In today's world we have seen the destructive result of change and we have seen how languages disappear, how cultures disappear. We have become very sceptical. But when you look back at the 19th century, there was this enormous believe that all this change would be for the better that civilization would rise to its heights and that technology would solve all human problems.
So basically what I am saying is that the era is very exciting and the human being Burton is very exciting. And - and this is the third element which was probably most influential on me writing the whole novel - is that we still struggle with the idea: what is the other?
Every day when I open the newspaper and I read reports from Iraq, Iran, India, China, wherever, there is this continuous struggle to define where do we stand when we are exposed to something we do not understand. How do we react? How do we fluctuate between clichés, prejudices and a serious effort to change our position through this very painful and very difficult struggle of understanding.
In many respects we have not progressed beyond the times of Richard Burton. Actually when you look at the way he would try to avoid the clichés of his time he is probably more adequate than many authors of our times.
I believe that you did have very much of an interest in finding out about this man. Have you read all his books? And which was the first book that you read by Richard Burton?
Trojanow: Richard Burton published about 50 books, and there a few that we know have been published but are very difficult to find. Not a single one of these books is truly successful as a book. And the reason is - as someone once wrote - that Richard Burton is an orchestra without conductor. He never ever acknowledged the economy of form, he was never disciplined in editing his own work.

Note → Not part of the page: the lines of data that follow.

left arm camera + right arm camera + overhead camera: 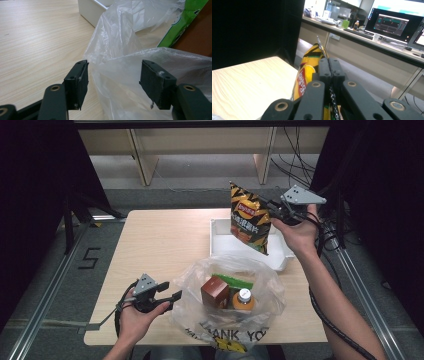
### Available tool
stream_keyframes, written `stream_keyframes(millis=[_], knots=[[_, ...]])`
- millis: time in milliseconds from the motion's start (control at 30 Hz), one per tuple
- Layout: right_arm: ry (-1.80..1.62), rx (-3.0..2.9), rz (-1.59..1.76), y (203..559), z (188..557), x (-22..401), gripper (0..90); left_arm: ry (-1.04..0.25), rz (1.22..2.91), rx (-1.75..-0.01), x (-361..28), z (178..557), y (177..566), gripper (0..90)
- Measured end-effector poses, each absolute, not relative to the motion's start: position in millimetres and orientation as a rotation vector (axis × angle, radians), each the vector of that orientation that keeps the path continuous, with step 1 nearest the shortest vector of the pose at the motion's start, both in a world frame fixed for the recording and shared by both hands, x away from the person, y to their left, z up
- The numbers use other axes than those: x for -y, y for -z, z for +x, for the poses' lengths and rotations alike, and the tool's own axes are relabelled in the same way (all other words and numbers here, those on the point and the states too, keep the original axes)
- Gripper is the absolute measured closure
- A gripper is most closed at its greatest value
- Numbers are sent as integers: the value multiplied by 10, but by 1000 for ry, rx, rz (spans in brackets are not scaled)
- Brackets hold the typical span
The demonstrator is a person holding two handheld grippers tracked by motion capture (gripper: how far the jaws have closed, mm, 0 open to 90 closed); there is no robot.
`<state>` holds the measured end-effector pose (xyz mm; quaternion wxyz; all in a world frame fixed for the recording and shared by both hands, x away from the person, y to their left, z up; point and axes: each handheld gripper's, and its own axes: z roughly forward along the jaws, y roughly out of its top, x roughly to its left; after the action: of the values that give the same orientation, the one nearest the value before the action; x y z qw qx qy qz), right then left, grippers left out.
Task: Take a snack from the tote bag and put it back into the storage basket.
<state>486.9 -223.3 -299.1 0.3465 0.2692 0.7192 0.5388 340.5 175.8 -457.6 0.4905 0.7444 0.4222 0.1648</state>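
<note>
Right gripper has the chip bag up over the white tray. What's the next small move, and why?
Probably lower the chip bag a little further into the white tray. The right gripper is shut on the bag's edge, the bag hangs upright above the tray, and the left gripper waits open at the plastic bag.

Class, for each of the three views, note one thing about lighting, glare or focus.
High view: evenly lit table, black surroundings, soft detail. Left gripper view: sharp jaws, glare whitening the plastic bag. Right gripper view: near jaws and chip bag blurred, a bright monitor behind, darkness on the left.
</note>
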Motion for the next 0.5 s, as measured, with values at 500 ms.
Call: stream_keyframes(millis=[500], knots=[[-1380, -1890, 731, 3147, 5042, 2189, 900, -396, 1807, -1033, -1751, 3394, 4573, 390]])
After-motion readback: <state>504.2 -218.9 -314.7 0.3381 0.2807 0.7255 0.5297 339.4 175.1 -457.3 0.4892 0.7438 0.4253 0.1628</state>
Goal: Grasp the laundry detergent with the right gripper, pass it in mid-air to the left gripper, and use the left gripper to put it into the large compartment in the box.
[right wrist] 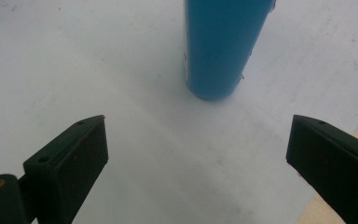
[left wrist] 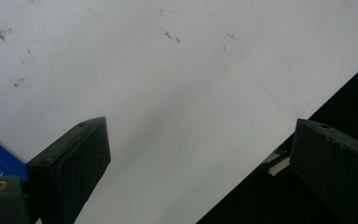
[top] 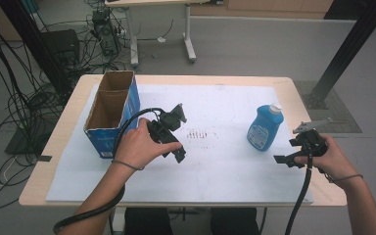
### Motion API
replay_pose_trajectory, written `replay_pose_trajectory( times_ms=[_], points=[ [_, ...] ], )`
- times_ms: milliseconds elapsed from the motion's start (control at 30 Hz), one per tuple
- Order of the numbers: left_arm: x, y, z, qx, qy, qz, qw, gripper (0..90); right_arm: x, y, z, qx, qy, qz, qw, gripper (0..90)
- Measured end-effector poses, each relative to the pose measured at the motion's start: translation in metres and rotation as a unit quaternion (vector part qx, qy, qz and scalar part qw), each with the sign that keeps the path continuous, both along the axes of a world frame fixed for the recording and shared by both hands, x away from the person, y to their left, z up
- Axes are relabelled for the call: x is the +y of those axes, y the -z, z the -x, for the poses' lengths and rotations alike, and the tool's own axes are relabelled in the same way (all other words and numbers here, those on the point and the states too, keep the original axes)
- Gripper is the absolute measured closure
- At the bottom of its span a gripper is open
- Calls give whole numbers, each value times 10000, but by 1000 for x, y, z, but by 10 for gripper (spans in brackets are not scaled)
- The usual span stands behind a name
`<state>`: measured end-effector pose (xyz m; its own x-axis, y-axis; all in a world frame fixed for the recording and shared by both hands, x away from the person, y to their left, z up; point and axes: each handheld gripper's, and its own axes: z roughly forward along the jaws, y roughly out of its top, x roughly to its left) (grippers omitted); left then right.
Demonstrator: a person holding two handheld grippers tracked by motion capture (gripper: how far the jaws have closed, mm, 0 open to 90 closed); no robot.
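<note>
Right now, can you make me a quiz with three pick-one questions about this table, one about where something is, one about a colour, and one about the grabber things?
1. Where is the cardboard box?
A. left part of the table
B. right part
C. on the floor

2. What colour is the bottle?
A. red
B. blue
C. green

3. How are the right gripper jaws?
A. shut on the bottle
B. open, holding nothing
C. shut on the box

Answers: A, the box sits by the left hand; B, its body is blue with a white cap; B, the jaws stand wide apart and the bottle stands beyond them, untouched.
</note>
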<state>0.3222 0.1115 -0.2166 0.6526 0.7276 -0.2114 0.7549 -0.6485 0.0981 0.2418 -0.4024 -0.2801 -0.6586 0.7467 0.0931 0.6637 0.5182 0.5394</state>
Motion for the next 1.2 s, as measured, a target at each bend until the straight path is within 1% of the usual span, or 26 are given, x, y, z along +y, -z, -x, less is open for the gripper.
replay_pose_trajectory(
  times_ms=[67,200,433,467,533,733,933,967,1200],
  points=[
    [1,-1,0,-23,-14,22,10000,55,-2,3,1,-75,1,-74,9999,54],
    [1,-2,1,-56,-4,56,10000,56,-3,8,4,-236,62,-132,9996,54],
    [1,-3,1,-58,-8,86,9999,56,-4,13,6,-353,135,-199,9991,48],
    [1,-3,1,-58,4,79,10000,56,-5,15,7,-406,169,-224,9988,48],
    [2,-3,1,-54,-16,102,9999,56,-6,18,7,-421,202,-313,9984,47],
    [3,-3,1,-87,-16,139,9999,57,-7,24,5,-441,221,-388,9980,47],
    [1,0,-1,-53,26,159,9999,56,-6,27,3,-442,211,-397,9980,47],
    [1,0,0,-77,23,173,9998,56,-6,28,3,-455,220,-402,9979,47],
    [-3,1,-1,-42,83,189,9998,56,-5,32,0,-515,252,-453,9973,47]
  ],
)
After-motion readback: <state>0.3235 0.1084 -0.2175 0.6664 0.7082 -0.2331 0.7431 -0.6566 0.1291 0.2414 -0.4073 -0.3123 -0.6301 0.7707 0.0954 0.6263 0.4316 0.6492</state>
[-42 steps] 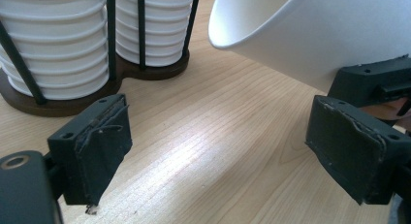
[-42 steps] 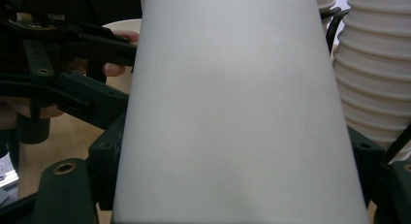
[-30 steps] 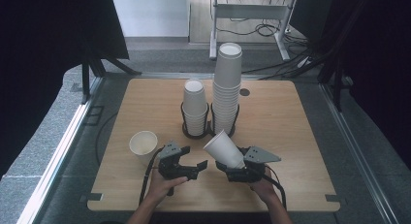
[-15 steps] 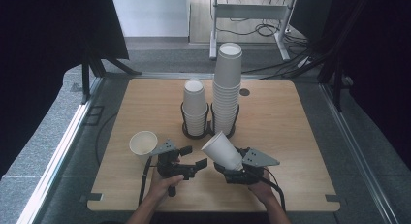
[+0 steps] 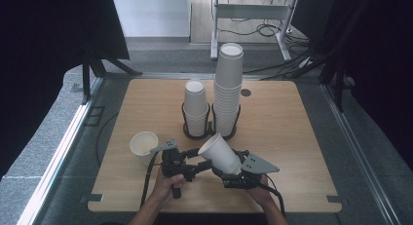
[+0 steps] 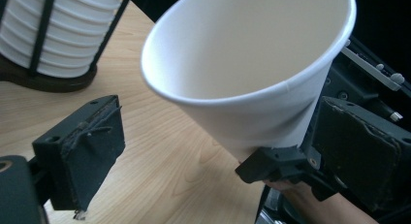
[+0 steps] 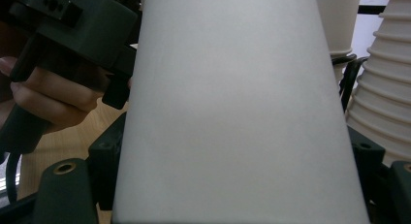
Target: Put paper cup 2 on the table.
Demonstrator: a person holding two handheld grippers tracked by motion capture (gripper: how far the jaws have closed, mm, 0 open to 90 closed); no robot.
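Note:
A white paper cup [image 5: 219, 152] lies tilted above the table, mouth toward the upper left, with my right gripper [image 5: 233, 167] shut on its narrow end. In the right gripper view the cup's wall [image 7: 232, 112] fills the space between the jaws. My left gripper [image 5: 198, 161] is just left of the cup's rim, and its jaws have just been opening. In the left gripper view the cup's mouth [image 6: 252, 64] hangs between the two spread pads [image 6: 82, 156], which do not press on it.
A single loose cup [image 5: 143, 144] stands upright at the left of the wooden table [image 5: 292, 127]. Behind the grippers a short cup stack [image 5: 196, 108] and a tall one [image 5: 229, 88] sit in black wire holders. The table's right half is bare wood.
The left gripper's jaws stand a little wider apart beside the cup's rim. Both hands and the held cup have hardly moved.

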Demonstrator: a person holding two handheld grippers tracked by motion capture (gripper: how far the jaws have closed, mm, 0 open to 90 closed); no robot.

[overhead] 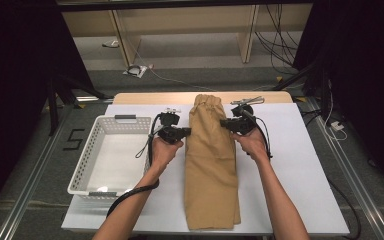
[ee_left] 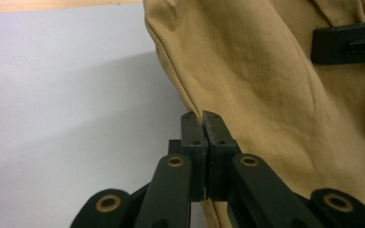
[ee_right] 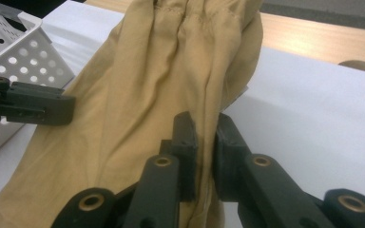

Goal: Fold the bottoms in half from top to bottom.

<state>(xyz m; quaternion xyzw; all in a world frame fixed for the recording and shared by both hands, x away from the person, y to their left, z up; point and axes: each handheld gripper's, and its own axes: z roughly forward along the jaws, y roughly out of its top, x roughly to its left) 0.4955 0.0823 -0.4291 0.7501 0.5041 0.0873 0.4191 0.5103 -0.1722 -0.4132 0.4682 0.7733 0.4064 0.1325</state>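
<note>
Tan trousers (overhead: 211,165), folded into a long strip, lie down the middle of the white table (overhead: 295,170), waistband at the far end. My left gripper (overhead: 186,132) is at their left edge near the waist; in the left gripper view (ee_left: 203,116) its jaws are shut on the fabric's edge (ee_left: 266,71). My right gripper (overhead: 224,123) is at the opposite edge. In the right gripper view (ee_right: 204,124) a fold of the cloth (ee_right: 138,95) is pinched between its pads. Each gripper's view catches the other gripper's jaw across the cloth.
A white perforated basket (overhead: 125,120) stands at the left of the table, close to my left hand, and its corner (ee_right: 24,52) is in the right gripper view. A wooden table edge (overhead: 150,97) runs along the far side. Black drapes flank both sides.
</note>
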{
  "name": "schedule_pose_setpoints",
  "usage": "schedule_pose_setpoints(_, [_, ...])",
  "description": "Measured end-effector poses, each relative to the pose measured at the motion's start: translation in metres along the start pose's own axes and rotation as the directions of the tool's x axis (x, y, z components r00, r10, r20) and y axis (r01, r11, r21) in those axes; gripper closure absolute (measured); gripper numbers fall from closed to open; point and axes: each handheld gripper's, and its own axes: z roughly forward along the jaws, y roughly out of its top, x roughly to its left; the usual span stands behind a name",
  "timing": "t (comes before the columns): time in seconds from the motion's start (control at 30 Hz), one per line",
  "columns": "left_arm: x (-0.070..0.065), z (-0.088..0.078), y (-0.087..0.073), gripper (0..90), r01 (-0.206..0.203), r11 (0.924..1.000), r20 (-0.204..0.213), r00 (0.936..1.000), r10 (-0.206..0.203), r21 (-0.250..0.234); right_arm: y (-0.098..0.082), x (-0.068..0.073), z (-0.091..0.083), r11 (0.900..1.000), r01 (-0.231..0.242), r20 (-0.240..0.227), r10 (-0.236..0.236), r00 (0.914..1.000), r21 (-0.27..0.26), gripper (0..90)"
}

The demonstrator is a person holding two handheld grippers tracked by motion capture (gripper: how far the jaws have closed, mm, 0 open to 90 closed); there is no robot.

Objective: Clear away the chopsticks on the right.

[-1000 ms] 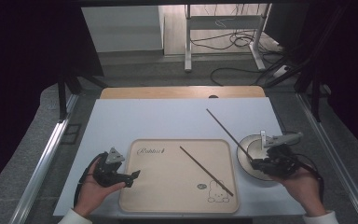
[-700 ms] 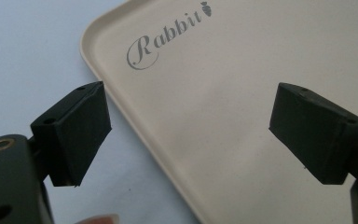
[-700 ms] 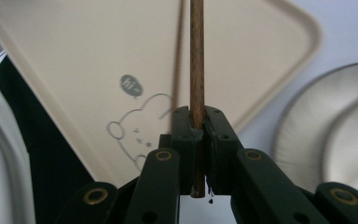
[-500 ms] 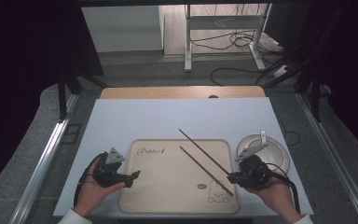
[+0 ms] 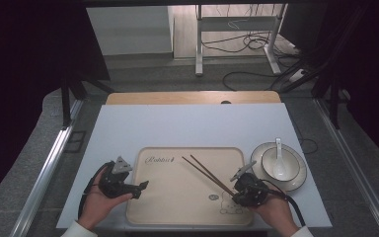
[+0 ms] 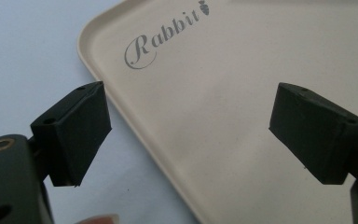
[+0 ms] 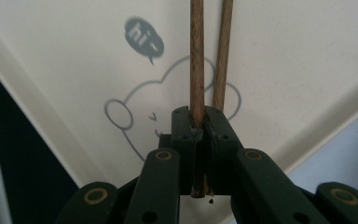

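Observation:
A beige tray (image 5: 177,197) marked "Rabbit" lies at the front of the white table. Two brown chopsticks (image 5: 205,170) slant side by side across it, their near ends at my right gripper (image 5: 238,193). In the right gripper view that gripper (image 7: 198,116) is shut on one chopstick (image 7: 196,56). The second chopstick (image 7: 223,56) runs just beside it over the tray's printed animal. My left gripper (image 5: 140,190) rests at the tray's left edge. In the left gripper view it (image 6: 191,126) stands open and holds nothing, its jaws straddling the tray rim (image 6: 102,88).
Right of the tray a white bowl (image 5: 279,168) with a white spoon (image 5: 278,155) in it sits on a dark-rimmed plate (image 5: 301,175). A wooden board (image 5: 192,97) lies along the table's far edge. The table's front edge runs just under both hands.
My right gripper has carried its chopstick left and down, from over the bowl onto the tray, beside the other chopstick. The left gripper has stayed put.

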Motion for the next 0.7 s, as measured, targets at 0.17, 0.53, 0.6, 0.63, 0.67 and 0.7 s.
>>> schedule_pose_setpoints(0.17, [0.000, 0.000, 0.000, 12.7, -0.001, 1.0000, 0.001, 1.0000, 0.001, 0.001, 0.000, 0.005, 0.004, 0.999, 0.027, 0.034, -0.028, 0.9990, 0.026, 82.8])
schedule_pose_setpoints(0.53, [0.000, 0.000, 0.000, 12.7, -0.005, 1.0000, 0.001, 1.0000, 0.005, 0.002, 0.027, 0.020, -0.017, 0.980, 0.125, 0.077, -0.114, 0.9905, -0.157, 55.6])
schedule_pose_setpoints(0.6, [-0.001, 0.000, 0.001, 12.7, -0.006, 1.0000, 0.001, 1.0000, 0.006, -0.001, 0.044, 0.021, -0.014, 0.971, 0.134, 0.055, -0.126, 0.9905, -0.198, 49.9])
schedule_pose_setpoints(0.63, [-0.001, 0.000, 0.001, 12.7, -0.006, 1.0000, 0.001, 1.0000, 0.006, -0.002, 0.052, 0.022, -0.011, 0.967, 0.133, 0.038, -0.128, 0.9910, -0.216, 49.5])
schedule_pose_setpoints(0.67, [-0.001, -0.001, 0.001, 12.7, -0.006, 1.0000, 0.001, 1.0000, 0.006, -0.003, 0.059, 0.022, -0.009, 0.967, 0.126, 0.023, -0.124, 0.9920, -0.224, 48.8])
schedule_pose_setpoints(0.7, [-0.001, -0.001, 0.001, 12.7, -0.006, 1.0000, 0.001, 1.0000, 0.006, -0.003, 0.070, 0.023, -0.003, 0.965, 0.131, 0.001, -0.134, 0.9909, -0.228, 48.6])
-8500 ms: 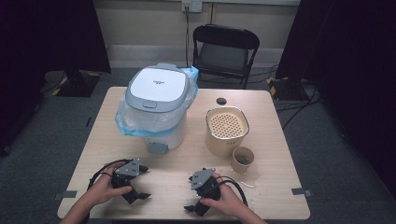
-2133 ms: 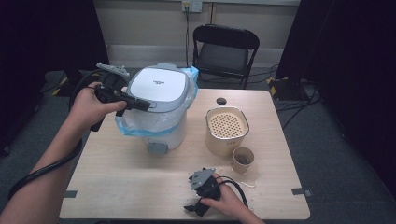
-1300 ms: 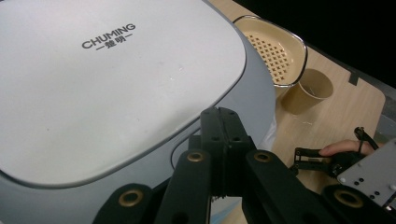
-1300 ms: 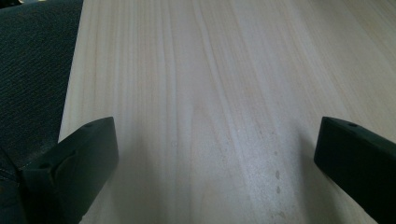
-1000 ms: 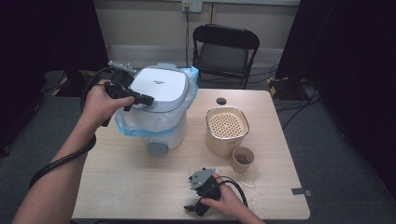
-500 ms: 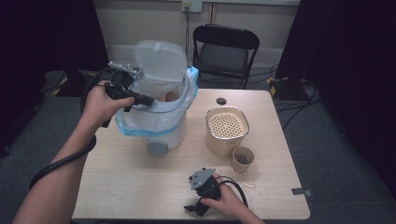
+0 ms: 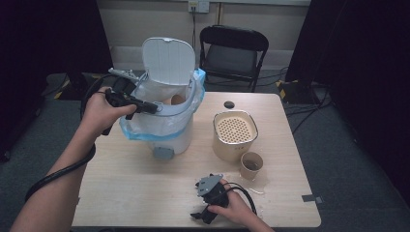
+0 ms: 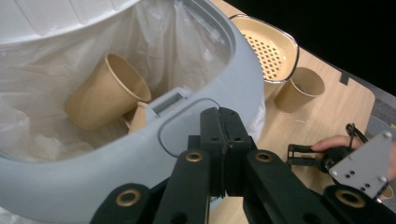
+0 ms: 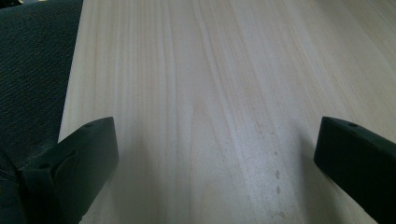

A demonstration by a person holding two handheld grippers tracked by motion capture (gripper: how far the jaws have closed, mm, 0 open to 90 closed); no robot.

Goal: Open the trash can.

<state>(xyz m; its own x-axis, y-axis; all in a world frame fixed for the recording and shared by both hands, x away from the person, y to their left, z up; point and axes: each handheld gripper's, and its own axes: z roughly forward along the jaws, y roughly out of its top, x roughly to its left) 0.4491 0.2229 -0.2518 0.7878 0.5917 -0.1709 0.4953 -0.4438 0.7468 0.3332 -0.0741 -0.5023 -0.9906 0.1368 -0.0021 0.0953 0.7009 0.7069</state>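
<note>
Lid (image 7: 168,60) now upright; bin (image 7: 167,126) holds cups (image 8: 103,97); left claw (image 7: 153,108) clenched, right claw (image 7: 203,209) released.

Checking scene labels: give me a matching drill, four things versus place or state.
Things:
1. bin lid
2. left claw
3. right claw
4. loose paper cup

States:
A. open, low over the table
B. swung up
C. standing beside the beige tub
D. shut, at the bin rim

Pairs: 1-B, 2-D, 3-A, 4-C
</note>
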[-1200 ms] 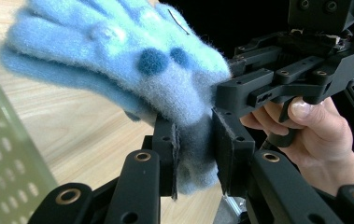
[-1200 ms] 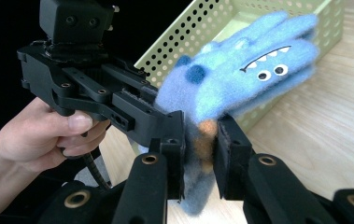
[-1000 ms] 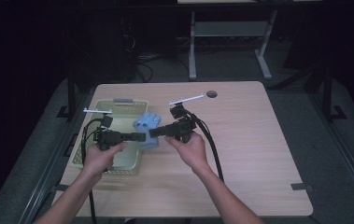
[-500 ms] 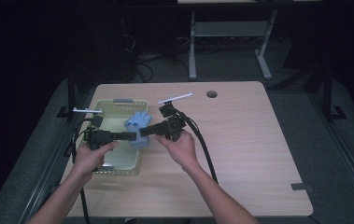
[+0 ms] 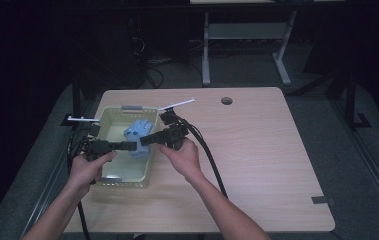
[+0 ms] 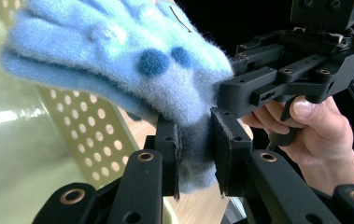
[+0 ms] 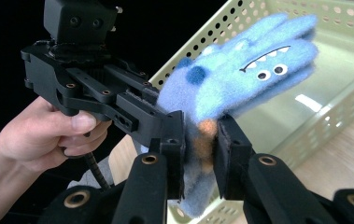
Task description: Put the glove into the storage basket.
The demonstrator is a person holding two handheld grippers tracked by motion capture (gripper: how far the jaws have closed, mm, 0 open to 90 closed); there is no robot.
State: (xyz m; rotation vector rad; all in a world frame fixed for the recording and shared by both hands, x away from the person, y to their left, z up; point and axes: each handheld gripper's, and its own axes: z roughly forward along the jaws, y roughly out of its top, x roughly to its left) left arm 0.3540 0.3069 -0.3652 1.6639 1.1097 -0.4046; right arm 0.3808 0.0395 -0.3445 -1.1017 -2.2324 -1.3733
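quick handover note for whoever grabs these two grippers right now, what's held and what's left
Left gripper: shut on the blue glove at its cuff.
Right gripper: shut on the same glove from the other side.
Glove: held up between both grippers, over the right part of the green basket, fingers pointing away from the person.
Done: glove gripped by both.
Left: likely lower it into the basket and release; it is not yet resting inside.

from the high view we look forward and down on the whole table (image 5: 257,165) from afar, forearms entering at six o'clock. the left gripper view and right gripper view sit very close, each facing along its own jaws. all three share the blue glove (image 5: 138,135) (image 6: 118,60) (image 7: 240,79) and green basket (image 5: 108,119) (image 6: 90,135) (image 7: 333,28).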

So basically, it is an invitation to a reader or to an author like myself to walk through this endless labyrinth of knowledge and experience and to take elements which can then be forged into a novel. So in many ways it was a blissful state for a novelist.
But when you went on your own Hajj to Mecca from Bombay in 2003, did you have his book about his pilgrimage to Mecca in you luggage?
Trojanow: Actually I did. But I found out that I did not read it, because the pilgrimage was so exciting and inspiring for me personally, also from a spiritual point of view, that I did not do anything else. Basically I just lived as a pilgrim for five or six weeks. But I had read the book before, and I read it afterwards. And as with any other book, there are moments when you would want to kiss him and moments when you would want to beat him up. That's the kind of person he is. But that's why it is always worth reading him.
Interview: Ulrike Sárkány
© DEUTSCHE WELLE 2006
Ilja Trojanow was born in the Bulgarian capital Sofia in 1965, but he grew up in Nairobi. In the nineties he studied in Munich, Germany, where he founded a publishing house for African literature. Then he moved to Bombay, already with the intention of writing a book about Sir Richard Francis Burton. Trojanow's novel "The Collector of Worlds" starts in India where Sir Richard Francis Burton was posted as an officer. In 2003 Trojanow himself went on a pilgrimage to Mecca. He subsequently moved to Cape Town, South Africa, where he is currently stationed.